PARIS (Reuters) - Des dizaines d'agriculteurs en colère ont forcé samedi l'entrée du parc des expositions de la porte de Versailles, repoussant l'ouverture de la 60e édition du Salon de l'Agriculture, alors qu'Emmanuel Macron a appelé au calme et a annoncé de nouvelles mesures pour apaiser la colère des agriculteurs.

Le public a été autorisé à pénétrer dans le Salon de l'agriculture après 1h30 de retard, à l'exception du hall où se trouvent les animaux et les manifestants.

Des slogans appelant à la démission du président de la République ont été entonnés par les agriculteurs qui ont forcé l'entrée du Salon, faisant face à des unités de CRS au milieu des exposants et des animaux.

Emmanuel Macron est arrivé peu avant et a mené une réunion de crise avec certains ministres et représentants de syndicats agricoles dans une salle du Salon de l'agriculture.

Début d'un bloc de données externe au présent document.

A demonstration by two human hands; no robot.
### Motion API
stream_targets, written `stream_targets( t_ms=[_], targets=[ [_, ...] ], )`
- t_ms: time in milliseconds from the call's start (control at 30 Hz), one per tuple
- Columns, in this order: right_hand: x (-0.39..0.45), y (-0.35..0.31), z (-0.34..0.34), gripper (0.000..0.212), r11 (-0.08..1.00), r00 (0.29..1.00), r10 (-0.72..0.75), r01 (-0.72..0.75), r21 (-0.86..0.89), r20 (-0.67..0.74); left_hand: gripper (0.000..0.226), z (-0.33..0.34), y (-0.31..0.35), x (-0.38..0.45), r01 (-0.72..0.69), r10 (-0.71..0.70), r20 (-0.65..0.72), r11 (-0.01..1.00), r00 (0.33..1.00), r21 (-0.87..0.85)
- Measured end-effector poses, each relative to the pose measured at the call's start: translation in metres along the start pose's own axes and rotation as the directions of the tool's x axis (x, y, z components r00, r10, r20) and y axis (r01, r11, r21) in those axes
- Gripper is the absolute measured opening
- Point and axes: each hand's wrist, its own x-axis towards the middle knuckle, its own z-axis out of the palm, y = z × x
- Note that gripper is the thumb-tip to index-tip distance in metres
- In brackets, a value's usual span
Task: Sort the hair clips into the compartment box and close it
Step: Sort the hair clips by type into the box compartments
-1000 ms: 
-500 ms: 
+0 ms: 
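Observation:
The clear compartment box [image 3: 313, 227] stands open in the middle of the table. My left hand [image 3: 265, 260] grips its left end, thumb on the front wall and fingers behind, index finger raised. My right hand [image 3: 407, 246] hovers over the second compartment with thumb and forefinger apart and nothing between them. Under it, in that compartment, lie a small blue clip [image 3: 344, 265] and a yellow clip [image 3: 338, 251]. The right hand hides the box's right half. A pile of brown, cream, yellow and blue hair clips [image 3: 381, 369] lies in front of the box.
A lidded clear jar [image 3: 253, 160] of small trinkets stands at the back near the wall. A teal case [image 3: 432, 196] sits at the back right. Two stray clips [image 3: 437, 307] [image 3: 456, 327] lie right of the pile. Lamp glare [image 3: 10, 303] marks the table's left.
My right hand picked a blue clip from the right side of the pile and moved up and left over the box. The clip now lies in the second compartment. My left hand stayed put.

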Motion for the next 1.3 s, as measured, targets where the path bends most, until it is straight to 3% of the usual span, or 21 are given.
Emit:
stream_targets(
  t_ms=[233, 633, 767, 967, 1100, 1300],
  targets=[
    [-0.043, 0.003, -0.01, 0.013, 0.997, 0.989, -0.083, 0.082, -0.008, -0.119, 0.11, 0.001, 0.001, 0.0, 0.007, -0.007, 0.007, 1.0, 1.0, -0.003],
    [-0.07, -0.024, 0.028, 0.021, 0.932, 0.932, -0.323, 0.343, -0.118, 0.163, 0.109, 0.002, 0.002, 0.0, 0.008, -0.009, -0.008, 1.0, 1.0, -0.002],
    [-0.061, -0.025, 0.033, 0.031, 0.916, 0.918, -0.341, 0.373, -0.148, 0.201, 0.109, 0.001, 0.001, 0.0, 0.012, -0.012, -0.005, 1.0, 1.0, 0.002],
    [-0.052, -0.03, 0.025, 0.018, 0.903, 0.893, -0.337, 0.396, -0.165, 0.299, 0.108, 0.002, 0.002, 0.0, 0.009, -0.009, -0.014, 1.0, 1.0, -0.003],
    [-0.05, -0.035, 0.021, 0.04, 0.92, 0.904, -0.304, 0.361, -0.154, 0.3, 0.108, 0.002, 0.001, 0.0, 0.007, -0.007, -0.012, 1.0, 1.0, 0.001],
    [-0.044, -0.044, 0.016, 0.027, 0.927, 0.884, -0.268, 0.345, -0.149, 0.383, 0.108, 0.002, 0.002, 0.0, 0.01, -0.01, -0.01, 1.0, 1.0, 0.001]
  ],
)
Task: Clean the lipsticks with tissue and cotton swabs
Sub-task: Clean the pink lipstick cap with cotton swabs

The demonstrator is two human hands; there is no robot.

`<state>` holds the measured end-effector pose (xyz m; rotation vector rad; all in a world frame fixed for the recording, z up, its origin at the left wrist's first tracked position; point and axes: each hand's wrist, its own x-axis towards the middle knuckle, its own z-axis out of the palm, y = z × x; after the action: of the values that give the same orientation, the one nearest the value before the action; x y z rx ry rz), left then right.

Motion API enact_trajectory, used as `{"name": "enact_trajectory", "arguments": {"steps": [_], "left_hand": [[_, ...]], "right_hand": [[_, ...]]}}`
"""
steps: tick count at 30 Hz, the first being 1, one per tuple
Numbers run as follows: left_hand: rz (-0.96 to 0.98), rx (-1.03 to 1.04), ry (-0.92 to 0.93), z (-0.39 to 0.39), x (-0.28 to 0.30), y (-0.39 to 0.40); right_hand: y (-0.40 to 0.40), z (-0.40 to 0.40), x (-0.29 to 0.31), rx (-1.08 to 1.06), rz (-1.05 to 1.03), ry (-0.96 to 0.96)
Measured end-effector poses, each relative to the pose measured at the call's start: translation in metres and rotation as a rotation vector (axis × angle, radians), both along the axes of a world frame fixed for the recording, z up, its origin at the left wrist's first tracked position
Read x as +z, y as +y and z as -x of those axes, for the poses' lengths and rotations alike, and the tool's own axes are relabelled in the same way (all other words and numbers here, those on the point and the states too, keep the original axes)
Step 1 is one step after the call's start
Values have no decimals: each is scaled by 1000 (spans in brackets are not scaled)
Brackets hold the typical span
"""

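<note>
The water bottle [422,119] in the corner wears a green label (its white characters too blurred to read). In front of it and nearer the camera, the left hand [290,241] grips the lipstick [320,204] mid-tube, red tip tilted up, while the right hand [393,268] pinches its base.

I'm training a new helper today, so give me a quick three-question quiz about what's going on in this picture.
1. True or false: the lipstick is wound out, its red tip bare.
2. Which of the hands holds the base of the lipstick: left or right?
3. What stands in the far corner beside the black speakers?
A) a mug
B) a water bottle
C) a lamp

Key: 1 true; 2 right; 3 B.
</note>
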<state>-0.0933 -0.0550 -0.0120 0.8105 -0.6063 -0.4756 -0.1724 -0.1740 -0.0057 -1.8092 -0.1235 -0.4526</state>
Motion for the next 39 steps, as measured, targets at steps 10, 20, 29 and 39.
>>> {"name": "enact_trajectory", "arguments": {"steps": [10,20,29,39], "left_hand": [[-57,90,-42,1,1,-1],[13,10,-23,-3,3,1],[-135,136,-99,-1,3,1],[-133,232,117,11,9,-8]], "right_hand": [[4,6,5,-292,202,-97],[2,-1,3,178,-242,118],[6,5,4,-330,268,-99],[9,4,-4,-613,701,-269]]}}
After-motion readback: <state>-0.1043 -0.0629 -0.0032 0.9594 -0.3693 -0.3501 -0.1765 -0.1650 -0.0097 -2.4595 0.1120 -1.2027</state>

"Le premier objectif à court terme, c'est que le salon doit se tenir dans le calme. Je le dis pour tous les agriculteurs : vous n'aidez aucun de vos collègues en cassant des stands, vous n'aidez aucun de vos collègues en rendant le salon impossible et en quelque sorte en faisant peur aux familles d'y venir", a déclaré le président de la République à la sortie de la réunion.

"On ne répondra pas en quelques heures à cette crise agricole", a-t-il également ajouté lors d'un point presse qui a duré une vingtaine de minutes.

Emmanuel Macron a déclaré que le projet de loi agricole, "en train d'être finalisé", sera présenté le 20 mars en Conseil des ministres.

Le président de la République a présenté une liste de mesures pour contrer la colère agricole et a dit vouloir reconnaître dans la loi l'agriculture et l'alimentation "comme un intérêt général majeur" et a annoncé un "plan de trésorerie d'urgence" pour l'agriculture.

Il a également dit vouloir l'instauration d'un prix plancher pour "garantir le revenu agricole" et "ne pas céder à toutes les pratiques les plus prédatrices qui sacrifient nos agriculteurs et leurs revenus aujourd'hui".

Le chef de l'Etat a annoncé qu'une réunion avec l'ensemble des syndicats agricoles se tiendra dans trois semaines à l'Elysée.

Le président de la République a ensuite mené un débat improvisé avec plusieurs agriculteurs dans une salle du parc des expositions de la porte de Versailles.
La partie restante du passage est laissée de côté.